WITH her long wavy hair and charming smile, 20-year-old Colleen Stan knew she'd have no problems hitching a lift to her mate's birthday.
And when a smiling a young couple with a baby pulled over to pick her up, she thought she'd struck lucky.
Yet terrifyingly, instead of dropping her off at the party, the couple drove back 300 miles to their remote home in Red Bluff, California, where Cameron Hooker, 23, and his wife Janice locked her in a coffin-like box.
The monsters kept her there, under the couple’s bed, for 23 hours a day – only letting her out when they decided they wanted to rape or torture her.
She was beaten, electrocuted and even stretched on a rack by sadist Hooker, who made her sign a “slave” contract and threatened to kill her and her family if she escaped.
Colleen’s horrific ordeal – which began on May 19th 1977 - is retold in the film The Girl In The Box.
Locked in a box and hung from the ceiling as captors had sex
Colleen said that, while she often hitchhiked, she had had a inexplicable bad feeling about the couple during the drive.
A few miles into the journey, Hooker stopped at a service station, to let Colleen use the bathroom.
“A voice told me to run and jump out a window and never look back," she told People Magazine, admitting she felt weird vibes from her new chauffeur.
But, telling herself she was being silly, she ignored the alarm bells and climbed back in the car.
It was then she spotted a curious object - a heavy wooden box with hole on one side on the seat next to her.
"[Cameron] had taken this wooden box and set it on the back seat," she says. "I didn’t know what it was.
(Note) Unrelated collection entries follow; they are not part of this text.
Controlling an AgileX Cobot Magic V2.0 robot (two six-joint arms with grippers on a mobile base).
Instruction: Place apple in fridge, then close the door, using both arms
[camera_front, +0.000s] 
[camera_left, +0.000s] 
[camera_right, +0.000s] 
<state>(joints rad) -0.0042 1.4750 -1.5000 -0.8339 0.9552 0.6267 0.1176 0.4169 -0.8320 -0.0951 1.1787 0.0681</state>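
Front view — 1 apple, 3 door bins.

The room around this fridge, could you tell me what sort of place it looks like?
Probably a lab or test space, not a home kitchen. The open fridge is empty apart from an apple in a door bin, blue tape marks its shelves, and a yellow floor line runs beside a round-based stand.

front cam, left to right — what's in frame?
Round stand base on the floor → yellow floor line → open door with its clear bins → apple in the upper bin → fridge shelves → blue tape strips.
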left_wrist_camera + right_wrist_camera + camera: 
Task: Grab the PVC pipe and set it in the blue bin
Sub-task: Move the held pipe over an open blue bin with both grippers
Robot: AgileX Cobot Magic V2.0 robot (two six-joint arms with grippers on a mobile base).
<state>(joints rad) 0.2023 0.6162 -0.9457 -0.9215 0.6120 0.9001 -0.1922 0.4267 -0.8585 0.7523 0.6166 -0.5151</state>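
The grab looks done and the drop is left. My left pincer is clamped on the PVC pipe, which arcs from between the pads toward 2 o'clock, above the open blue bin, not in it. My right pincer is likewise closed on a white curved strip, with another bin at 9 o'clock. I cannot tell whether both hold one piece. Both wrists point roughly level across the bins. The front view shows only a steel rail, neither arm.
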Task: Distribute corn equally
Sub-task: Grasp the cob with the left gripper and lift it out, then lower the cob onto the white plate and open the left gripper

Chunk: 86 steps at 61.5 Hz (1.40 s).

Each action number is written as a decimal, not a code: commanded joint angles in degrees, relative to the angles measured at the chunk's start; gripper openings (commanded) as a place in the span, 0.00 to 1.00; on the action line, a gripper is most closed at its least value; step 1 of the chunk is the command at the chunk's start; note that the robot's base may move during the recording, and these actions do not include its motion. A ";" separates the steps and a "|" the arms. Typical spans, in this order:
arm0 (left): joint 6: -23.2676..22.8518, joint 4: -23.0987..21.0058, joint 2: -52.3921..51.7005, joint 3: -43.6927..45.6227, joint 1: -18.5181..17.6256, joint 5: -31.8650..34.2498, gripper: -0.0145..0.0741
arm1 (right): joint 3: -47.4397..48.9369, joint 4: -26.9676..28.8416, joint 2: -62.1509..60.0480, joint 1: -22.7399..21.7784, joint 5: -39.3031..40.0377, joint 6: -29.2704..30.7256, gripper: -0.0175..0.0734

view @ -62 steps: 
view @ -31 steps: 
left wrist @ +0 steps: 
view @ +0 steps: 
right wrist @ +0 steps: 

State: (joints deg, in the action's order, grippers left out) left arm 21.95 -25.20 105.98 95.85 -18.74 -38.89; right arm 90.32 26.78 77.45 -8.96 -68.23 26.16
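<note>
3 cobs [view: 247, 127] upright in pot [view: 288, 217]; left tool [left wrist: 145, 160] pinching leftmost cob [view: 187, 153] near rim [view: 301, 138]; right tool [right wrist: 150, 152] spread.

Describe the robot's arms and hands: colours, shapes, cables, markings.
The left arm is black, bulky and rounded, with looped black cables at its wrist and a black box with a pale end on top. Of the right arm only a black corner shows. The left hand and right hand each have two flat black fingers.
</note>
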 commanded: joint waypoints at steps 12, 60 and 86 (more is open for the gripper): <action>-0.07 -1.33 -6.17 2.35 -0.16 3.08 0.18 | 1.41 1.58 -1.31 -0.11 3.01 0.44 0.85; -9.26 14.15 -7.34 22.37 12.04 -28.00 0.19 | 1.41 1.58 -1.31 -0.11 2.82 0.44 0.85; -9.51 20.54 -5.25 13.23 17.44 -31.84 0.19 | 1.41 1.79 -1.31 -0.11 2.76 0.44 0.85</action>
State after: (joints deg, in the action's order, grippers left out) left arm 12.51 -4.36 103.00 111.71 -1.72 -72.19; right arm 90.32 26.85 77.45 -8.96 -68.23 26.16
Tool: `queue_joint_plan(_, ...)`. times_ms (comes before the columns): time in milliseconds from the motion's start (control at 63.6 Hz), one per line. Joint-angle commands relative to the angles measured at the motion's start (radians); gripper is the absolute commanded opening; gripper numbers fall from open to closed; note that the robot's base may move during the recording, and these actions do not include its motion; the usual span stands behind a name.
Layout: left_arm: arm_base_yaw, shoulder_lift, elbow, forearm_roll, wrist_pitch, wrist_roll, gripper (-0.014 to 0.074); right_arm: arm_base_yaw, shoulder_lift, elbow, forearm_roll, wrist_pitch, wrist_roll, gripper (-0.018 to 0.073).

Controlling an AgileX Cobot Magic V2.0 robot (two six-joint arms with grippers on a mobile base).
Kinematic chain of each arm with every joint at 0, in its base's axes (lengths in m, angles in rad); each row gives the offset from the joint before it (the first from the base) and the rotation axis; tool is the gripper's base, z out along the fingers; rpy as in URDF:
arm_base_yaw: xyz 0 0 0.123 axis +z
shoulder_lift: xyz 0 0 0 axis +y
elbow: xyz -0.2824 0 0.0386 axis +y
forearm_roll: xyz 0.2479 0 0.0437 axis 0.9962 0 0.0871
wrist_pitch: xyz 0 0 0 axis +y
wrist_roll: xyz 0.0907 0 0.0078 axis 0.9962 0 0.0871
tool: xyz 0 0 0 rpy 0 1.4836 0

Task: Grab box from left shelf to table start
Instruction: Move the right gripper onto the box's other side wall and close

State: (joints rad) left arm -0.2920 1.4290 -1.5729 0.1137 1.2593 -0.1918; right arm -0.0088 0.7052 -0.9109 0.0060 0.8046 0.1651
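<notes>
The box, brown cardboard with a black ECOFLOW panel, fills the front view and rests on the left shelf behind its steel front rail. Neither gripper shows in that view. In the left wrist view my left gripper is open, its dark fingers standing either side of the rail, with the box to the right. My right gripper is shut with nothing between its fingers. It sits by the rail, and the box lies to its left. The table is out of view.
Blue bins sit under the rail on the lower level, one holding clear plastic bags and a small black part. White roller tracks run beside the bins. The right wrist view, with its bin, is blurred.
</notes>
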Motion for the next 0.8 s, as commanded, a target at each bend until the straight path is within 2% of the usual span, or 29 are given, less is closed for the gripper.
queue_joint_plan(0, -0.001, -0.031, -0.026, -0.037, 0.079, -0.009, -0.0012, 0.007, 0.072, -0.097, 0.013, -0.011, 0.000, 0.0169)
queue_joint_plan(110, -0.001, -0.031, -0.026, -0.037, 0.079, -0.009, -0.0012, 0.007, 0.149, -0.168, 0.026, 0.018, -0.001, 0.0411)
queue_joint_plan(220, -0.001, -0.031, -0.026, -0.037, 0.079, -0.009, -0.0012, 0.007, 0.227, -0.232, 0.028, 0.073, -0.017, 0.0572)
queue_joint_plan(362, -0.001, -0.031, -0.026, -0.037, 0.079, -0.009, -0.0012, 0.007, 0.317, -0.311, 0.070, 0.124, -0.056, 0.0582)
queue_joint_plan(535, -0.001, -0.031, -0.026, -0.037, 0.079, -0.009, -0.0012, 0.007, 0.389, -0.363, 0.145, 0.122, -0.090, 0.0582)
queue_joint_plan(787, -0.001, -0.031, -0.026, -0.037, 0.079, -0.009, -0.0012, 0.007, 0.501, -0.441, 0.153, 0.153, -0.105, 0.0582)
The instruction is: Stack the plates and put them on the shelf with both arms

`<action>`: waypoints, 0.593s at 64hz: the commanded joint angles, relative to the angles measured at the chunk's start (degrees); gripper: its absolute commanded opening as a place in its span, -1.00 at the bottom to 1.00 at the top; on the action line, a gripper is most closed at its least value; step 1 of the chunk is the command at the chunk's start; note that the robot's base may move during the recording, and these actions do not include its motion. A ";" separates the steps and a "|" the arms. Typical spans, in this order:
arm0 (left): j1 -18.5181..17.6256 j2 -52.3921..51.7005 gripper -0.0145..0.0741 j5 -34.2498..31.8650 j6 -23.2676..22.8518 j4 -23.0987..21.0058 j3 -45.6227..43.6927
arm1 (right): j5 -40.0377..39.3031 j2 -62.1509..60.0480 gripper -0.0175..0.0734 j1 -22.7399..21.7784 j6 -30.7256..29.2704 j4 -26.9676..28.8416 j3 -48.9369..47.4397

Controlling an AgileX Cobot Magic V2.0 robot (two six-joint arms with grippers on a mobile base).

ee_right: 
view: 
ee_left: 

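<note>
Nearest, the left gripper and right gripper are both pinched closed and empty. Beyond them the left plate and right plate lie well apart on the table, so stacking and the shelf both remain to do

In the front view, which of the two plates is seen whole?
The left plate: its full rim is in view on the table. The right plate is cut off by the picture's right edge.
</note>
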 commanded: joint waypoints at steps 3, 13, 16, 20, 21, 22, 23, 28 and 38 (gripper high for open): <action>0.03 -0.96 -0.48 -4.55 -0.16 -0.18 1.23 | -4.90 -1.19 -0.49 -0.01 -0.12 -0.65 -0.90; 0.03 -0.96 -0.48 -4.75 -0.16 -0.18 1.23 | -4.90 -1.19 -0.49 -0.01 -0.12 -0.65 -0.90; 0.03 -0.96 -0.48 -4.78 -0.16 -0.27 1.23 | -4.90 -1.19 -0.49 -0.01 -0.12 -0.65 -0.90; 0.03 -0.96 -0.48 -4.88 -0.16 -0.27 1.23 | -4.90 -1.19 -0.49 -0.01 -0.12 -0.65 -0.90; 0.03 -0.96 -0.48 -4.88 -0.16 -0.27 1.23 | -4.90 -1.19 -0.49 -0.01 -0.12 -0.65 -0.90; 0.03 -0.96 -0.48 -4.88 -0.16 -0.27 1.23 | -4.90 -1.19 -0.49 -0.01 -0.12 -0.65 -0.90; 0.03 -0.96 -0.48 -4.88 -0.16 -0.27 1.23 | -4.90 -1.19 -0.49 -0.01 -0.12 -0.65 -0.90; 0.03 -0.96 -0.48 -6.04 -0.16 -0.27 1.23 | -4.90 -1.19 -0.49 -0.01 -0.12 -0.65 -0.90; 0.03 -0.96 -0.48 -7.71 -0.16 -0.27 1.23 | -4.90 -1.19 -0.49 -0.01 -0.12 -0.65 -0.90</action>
But I later found out it was a 'head' box."
Half an hour later Hooker drove down a dirt track, where he bound and gagged Colleen before locking her head into the 20lb hinged box – purpose-built by the skilled carpenter and lined with sound-proof material to keep her quiet.
After arriving at the couple's home, a terrified Colleen was taken out of the box and hung by chains from rafters in the basement.
Still blindfolded, Hooker raped and beat her, then “celebrated” her capture by having sex with Janice on a table below her.
“I was terrified,” Colleen told Closer. “Janice watched as Cameron tortured me and then they had sex in front of me. I was convinced they were going to kill me."
Locked in a box for 23 hours a day
That night, Colleen froze in fear as she was chained up and forced into a three foot by six foot wooden crate which was too short for her to lie down, meaning she was forced to sit up 24/7.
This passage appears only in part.